→ **AIM OF THE EXERCISE**:
Leave every image behind and restate the data word for word.

* * * * * * * * *

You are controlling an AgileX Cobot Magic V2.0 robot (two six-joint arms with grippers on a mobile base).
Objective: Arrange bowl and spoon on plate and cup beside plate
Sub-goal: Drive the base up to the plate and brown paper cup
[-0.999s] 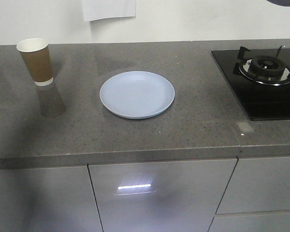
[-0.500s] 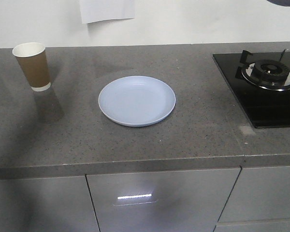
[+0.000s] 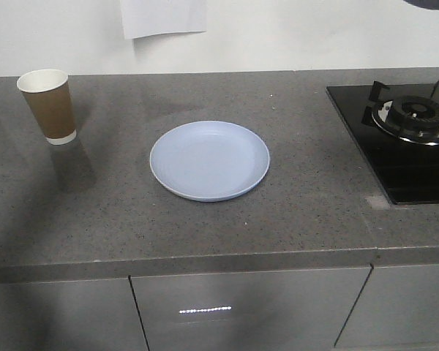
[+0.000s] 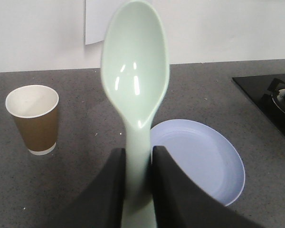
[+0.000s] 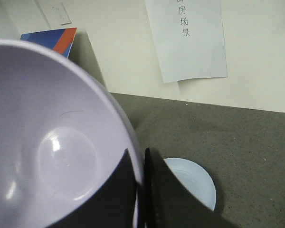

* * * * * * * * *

→ **SOLUTION FOR THIS EXERCISE**:
You are controlling an AgileX Cobot Magic V2.0 robot (two six-joint arms with grippers on a mobile base).
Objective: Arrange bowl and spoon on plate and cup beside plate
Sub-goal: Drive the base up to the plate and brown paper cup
[-0.999s] 
[-0.500s] 
[+0.000s] 
[+0.000s] 
[+0.000s] 

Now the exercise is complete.